- **About this task**
Each line of data below is to be returned exactly, leaving out any picture.

- **Stored data**
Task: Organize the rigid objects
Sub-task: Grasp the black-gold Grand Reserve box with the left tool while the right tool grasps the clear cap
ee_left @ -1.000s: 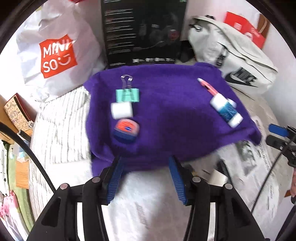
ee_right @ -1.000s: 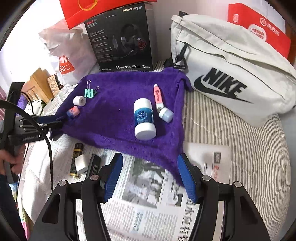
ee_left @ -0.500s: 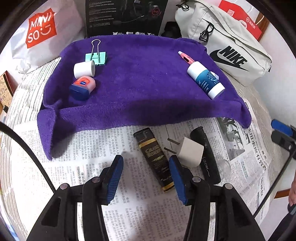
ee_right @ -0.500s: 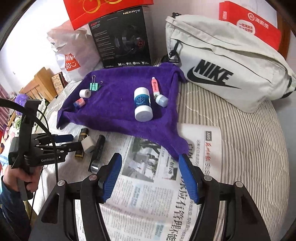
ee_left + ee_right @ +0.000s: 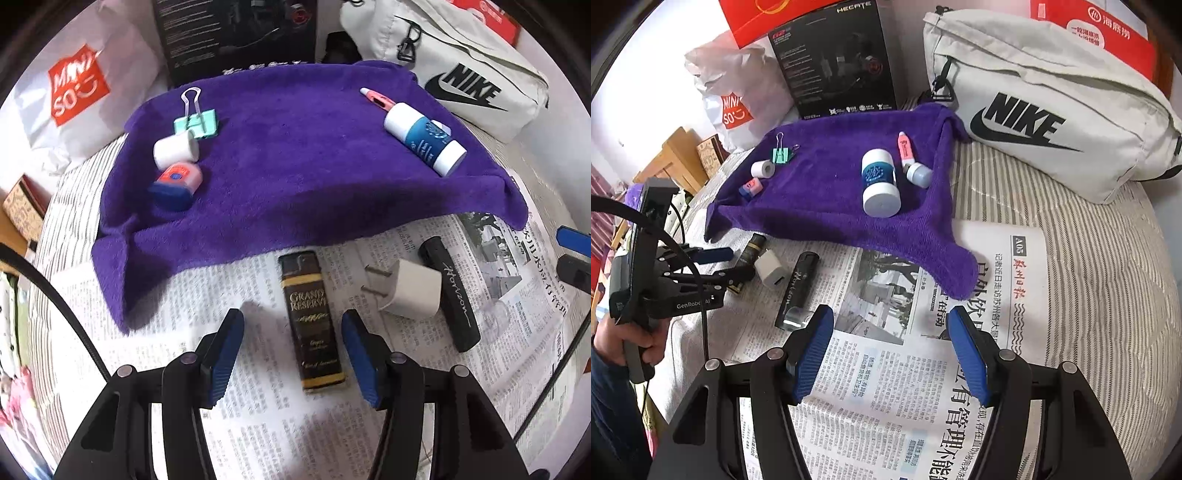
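A brown lighter [image 5: 312,325] lies on the newspaper [image 5: 258,424], partly between the open fingers of my left gripper [image 5: 291,350]. A white plug adapter [image 5: 410,290] and a black tube [image 5: 450,291] lie to its right. On the purple towel [image 5: 295,166] lie a green binder clip [image 5: 195,122], a white roll [image 5: 173,149], a pink and blue sharpener [image 5: 175,182], a blue and white bottle [image 5: 424,138] and a pink pen [image 5: 375,98]. My right gripper [image 5: 890,350] is open and empty over the newspaper [image 5: 923,406], right of the black tube [image 5: 798,288].
A Nike bag [image 5: 1052,107], a black headset box [image 5: 831,59] and a Miniso bag [image 5: 77,92] stand behind the towel. The striped bedding [image 5: 1108,277] shows at the right. The hand-held left gripper [image 5: 713,266] shows in the right wrist view.
My left gripper has drawn back from the towel and come down over the lighter. My right gripper has pulled back over the newspaper.
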`<state>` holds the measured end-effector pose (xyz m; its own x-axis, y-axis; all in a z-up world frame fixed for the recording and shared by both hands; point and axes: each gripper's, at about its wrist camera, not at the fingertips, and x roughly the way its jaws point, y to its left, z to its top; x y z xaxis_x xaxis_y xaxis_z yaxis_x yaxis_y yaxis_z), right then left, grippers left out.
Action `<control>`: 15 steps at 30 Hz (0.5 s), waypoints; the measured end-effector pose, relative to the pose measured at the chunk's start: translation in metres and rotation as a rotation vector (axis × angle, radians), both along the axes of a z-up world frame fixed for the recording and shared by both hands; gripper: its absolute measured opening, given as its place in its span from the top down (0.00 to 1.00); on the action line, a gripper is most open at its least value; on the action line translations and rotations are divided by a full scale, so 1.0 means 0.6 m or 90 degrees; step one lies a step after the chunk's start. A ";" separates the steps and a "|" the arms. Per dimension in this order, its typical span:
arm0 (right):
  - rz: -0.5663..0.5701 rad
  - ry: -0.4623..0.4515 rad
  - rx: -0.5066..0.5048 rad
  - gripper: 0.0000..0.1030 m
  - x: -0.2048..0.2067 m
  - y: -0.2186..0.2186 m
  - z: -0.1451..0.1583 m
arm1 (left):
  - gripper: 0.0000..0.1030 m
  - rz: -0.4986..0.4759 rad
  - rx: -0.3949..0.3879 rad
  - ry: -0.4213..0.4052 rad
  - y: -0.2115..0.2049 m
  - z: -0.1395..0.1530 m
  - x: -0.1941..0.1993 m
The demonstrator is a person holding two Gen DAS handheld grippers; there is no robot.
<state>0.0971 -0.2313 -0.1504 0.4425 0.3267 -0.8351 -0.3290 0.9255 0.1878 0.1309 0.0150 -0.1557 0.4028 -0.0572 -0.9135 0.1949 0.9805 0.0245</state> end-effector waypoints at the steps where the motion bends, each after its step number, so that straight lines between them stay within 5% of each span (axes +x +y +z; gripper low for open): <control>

- **Output of the task**
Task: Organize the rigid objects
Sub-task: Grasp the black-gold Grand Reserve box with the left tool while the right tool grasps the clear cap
ee_left @ -1.000s: 
ee_right @ -1.000s: 
ee_left @ -0.500s: 
ee_right @ -0.500s: 
ee_left + ee_right @ +0.000s: 
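A brown lighter [image 5: 312,325] lies on the newspaper [image 5: 258,424], partly between the open fingers of my left gripper [image 5: 291,350]. A white plug adapter [image 5: 410,290] and a black tube [image 5: 450,291] lie to its right. On the purple towel [image 5: 295,166] lie a green binder clip [image 5: 195,122], a white roll [image 5: 173,149], a pink and blue sharpener [image 5: 175,182], a blue and white bottle [image 5: 424,138] and a pink pen [image 5: 375,98]. My right gripper [image 5: 890,350] is open and empty over the newspaper [image 5: 923,406], right of the black tube [image 5: 798,288].
A Nike bag [image 5: 1052,107], a black headset box [image 5: 831,59] and a Miniso bag [image 5: 77,92] stand behind the towel. The striped bedding [image 5: 1108,277] shows at the right. The hand-held left gripper [image 5: 713,266] shows in the right wrist view.
My left gripper has drawn back from the towel and come down over the lighter. My right gripper has pulled back over the newspaper.
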`<state>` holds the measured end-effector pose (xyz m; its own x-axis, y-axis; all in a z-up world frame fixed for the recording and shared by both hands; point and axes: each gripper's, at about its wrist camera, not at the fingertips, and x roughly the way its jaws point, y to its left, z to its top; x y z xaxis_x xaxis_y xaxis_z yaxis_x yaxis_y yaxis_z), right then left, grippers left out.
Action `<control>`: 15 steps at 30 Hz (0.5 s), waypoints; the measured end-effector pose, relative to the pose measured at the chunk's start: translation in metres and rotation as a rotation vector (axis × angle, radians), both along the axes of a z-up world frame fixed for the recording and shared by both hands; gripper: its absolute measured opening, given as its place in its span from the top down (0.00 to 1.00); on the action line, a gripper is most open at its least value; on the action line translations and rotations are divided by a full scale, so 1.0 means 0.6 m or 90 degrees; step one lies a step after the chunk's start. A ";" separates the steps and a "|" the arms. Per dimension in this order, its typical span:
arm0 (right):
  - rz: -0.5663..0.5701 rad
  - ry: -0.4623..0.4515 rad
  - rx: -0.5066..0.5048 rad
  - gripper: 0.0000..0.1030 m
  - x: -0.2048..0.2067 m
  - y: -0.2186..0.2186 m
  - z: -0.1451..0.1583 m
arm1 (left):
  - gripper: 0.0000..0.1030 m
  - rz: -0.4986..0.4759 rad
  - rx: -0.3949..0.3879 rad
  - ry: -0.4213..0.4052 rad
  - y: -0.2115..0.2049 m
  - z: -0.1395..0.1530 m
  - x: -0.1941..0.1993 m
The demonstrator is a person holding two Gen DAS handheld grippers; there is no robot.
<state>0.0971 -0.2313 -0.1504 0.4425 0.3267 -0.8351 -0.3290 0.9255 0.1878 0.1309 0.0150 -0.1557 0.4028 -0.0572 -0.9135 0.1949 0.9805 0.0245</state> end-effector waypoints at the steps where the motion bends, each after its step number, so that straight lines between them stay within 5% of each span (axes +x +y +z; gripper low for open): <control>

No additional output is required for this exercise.